● Your instructions
Except for the images, repeat the entries below word for word.

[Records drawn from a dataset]
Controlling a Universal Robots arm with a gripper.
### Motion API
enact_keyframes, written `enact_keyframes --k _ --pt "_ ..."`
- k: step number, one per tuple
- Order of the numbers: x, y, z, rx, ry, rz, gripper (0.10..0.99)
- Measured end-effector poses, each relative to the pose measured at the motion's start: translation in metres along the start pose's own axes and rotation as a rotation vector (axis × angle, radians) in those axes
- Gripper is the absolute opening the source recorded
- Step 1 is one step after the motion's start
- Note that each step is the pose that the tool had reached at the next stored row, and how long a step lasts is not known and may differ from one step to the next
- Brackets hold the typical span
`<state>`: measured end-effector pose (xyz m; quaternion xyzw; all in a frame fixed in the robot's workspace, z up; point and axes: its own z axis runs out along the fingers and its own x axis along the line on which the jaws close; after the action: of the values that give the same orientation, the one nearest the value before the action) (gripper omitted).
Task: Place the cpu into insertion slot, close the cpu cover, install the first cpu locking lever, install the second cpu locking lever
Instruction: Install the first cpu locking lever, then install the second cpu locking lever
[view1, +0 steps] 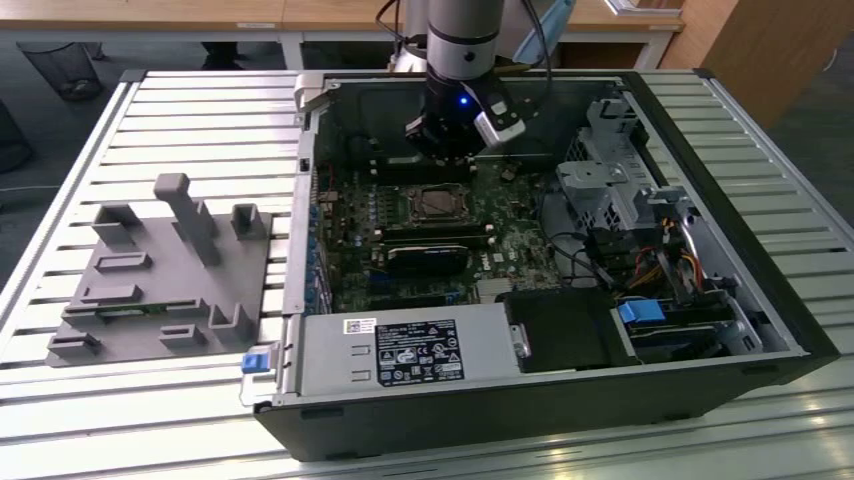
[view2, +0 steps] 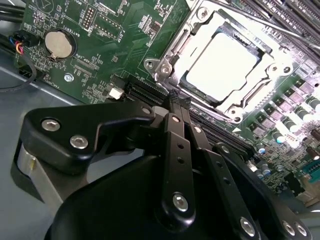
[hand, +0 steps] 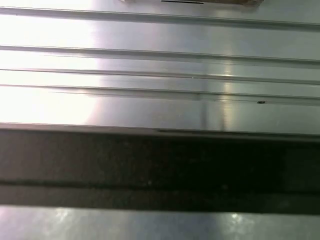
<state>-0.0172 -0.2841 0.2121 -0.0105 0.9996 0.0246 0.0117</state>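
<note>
grey fixture block (view1: 167, 275), power supply (view1: 400, 352), coin cell (view2: 59, 43)

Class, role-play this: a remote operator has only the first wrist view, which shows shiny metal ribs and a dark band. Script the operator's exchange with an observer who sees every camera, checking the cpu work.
Operator: Where's the cpu?
Observer: In the second wrist view, the cpu sits in the insertion slot.
Operator: And the cover?
Observer: The cpu cover lies flat around the chip.
Operator: My gripper?
Observer: In the exterior view, the gripper hangs just beyond the slot.
</note>
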Motion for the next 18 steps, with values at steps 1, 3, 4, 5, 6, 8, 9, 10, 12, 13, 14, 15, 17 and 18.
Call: enact_keyframes --k 1,3,4,5,6,8,9,10,12,13,14,15,17,18 --pt "0.0000 -0.0003 -0.0001 0.000 0.0001 0.000 0.106" --pt "0.0000 -0.0010 0.0000 0.000 0.0000 0.000 0.106" --pt "0.0000 -0.0014 -0.0001 0.000 0.0000 0.000 0.106" --pt "0.0000 -0.0018 -0.0001 0.000 0.0000 0.000 0.106" --pt "0.0001 -0.0022 -0.0001 0.000 0.0000 0.000 0.106" --pt "0.0000 -0.0026 -0.0001 0.000 -0.0001 0.000 0.106" --pt "0.0000 -0.0028 -0.0001 0.000 0.0000 0.000 0.106" --pt "0.0000 -0.0034 -0.0002 0.000 0.0000 0.000 0.106" --pt "0.0000 -0.0037 -0.0002 0.000 0.0000 0.000 0.106" --pt "0.0000 -0.0038 -0.0002 0.000 0.0000 0.000 0.106" --pt "0.0000 -0.0040 -0.0002 0.000 0.0000 0.000 0.106" --pt "0.0000 -0.0041 -0.0002 0.000 0.0000 0.000 0.106" --pt "0.0000 -0.0046 -0.0003 0.000 0.0001 0.000 0.106" --pt "0.0000 -0.0049 -0.0003 0.000 0.0001 0.000 0.106"
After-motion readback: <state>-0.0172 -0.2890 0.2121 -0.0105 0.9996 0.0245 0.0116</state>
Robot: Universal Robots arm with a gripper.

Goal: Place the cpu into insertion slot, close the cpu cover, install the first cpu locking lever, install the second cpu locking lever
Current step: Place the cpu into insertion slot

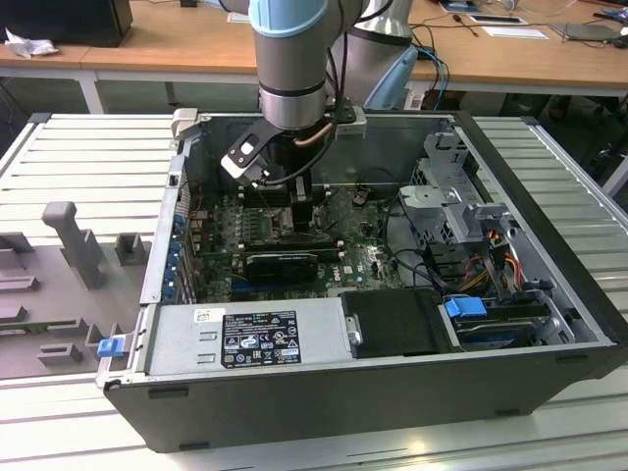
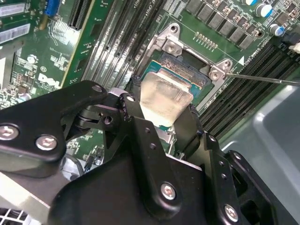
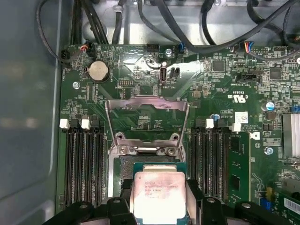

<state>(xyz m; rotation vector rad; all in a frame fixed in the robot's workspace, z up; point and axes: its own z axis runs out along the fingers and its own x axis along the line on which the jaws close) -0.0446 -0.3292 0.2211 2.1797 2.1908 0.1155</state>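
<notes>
In both wrist views my gripper (image 2: 161, 105) (image 3: 159, 199) is shut on the cpu (image 2: 164, 96) (image 3: 158, 194), a flat square chip with a pale silvery top. Black fingers (image 2: 133, 105) press its two opposite edges. The chip sits level right over the insertion slot (image 2: 187, 70) (image 3: 140, 164) on the green motherboard; whether it rests in it I cannot tell. The cpu cover (image 3: 145, 103), a thin grey metal frame, stands swung open behind the slot. A thin locking lever rod (image 2: 262, 78) sticks out sideways. In the exterior view the gripper (image 1: 294, 211) reaches down into the open computer case.
Rows of black memory slots (image 3: 84, 164) (image 3: 211, 164) flank the socket. Cables (image 3: 187, 28) run along the case's wall. A power supply (image 1: 245, 339) and a drive cage (image 1: 461, 196) fill the case's near and right sides. A grey fixture (image 1: 78, 245) sits outside it.
</notes>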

● Response
Controlling a Universal Robots arm with a gripper.
### Motion API
enact_keyframes, written `enact_keyframes --k _ --pt "_ ..."`
- k: step number, one per tuple
- Order of the numbers: x, y, z, rx, ry, rz, gripper (0.10..0.99)
- Measured end-effector poses, each relative to the pose measured at the motion's start: translation in metres along the start pose's own axes and rotation as a rotation vector (axis × angle, radians) in those axes
- Gripper is the absolute opening the source recorded
- Step 1 is one step after the motion's start
- Note that each step is the pose that the tool had reached at the next stored row, and how long a step lasts is not known and may differ from one step to the next
- Brackets hold the typical span
`<state>`: measured end-effector pose (xyz m; quaternion xyzw; all in a frame fixed in the robot's workspace, z up; point and axes: its own z axis runs out along the fingers and its own x axis along the line on which the jaws close; after the action: of the values that give the same orientation, the one nearest the value before the action) (gripper omitted).
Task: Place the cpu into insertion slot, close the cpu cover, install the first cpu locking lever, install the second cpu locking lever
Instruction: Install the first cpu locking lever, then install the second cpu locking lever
[view1, +0 steps] 
[view2, +0 steps] 
[hand, +0 steps] 
<state>-0.0172 -0.2841 0.2121 -0.0105 0.9996 0.0246 0.0117</state>
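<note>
grey fixture block (view1: 167, 275), power supply (view1: 400, 352), coin cell (view2: 59, 43)

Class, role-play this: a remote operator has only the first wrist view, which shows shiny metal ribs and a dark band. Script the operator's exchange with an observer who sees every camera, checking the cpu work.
Operator: Where's the cpu?
Observer: In the second wrist view, the cpu sits in the insertion slot.
Operator: And the cover?
Observer: The cpu cover lies flat around the chip.
Operator: My gripper?
Observer: In the exterior view, the gripper hangs just beyond the slot.
</note>
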Motion for the next 18 steps, with values at steps 1, 3, 4, 5, 6, 8, 9, 10, 12, 13, 14, 15, 17 and 18.
Call: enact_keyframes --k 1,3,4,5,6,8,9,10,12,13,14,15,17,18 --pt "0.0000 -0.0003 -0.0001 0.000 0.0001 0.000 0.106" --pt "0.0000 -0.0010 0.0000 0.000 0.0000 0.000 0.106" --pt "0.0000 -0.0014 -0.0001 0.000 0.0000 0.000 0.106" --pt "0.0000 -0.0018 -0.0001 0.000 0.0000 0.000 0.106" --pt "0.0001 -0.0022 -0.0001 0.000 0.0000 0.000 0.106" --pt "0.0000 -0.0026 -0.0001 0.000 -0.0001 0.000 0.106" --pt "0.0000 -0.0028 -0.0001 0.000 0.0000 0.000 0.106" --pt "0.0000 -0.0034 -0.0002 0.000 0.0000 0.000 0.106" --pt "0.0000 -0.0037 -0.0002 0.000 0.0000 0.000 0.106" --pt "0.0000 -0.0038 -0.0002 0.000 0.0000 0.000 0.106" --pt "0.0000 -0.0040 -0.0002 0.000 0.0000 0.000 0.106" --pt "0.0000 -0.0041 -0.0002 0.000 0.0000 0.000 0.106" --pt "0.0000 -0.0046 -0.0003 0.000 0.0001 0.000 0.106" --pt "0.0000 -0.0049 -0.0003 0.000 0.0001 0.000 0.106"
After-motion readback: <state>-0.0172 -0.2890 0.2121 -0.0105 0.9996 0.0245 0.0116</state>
Robot: Universal Robots arm with a gripper.

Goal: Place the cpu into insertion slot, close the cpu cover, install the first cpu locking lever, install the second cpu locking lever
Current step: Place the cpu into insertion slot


<state>(xyz m; rotation vector rad; all in a frame fixed in the robot's workspace, z up; point and axes: its own z axis runs out along the fingers and its own x axis along the line on which the jaws close) -0.0446 -0.3292 0.2211 2.1797 2.1908 0.1155</state>
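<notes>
In both wrist views my gripper (image 2: 161, 105) (image 3: 159, 199) is shut on the cpu (image 2: 164, 96) (image 3: 158, 194), a flat square chip with a pale silvery top. Black fingers (image 2: 133, 105) press its two opposite edges. The chip sits level right over the insertion slot (image 2: 187, 70) (image 3: 140, 164) on the green motherboard; whether it rests in it I cannot tell. The cpu cover (image 3: 145, 103), a thin grey metal frame, stands swung open behind the slot. A thin locking lever rod (image 2: 262, 78) sticks out sideways. In the exterior view the gripper (image 1: 294, 211) reaches down into the open computer case.
Rows of black memory slots (image 3: 84, 164) (image 3: 211, 164) flank the socket. Cables (image 3: 187, 28) run along the case's wall. A power supply (image 1: 245, 339) and a drive cage (image 1: 461, 196) fill the case's near and right sides. A grey fixture (image 1: 78, 245) sits outside it.
</notes>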

That was the complete answer.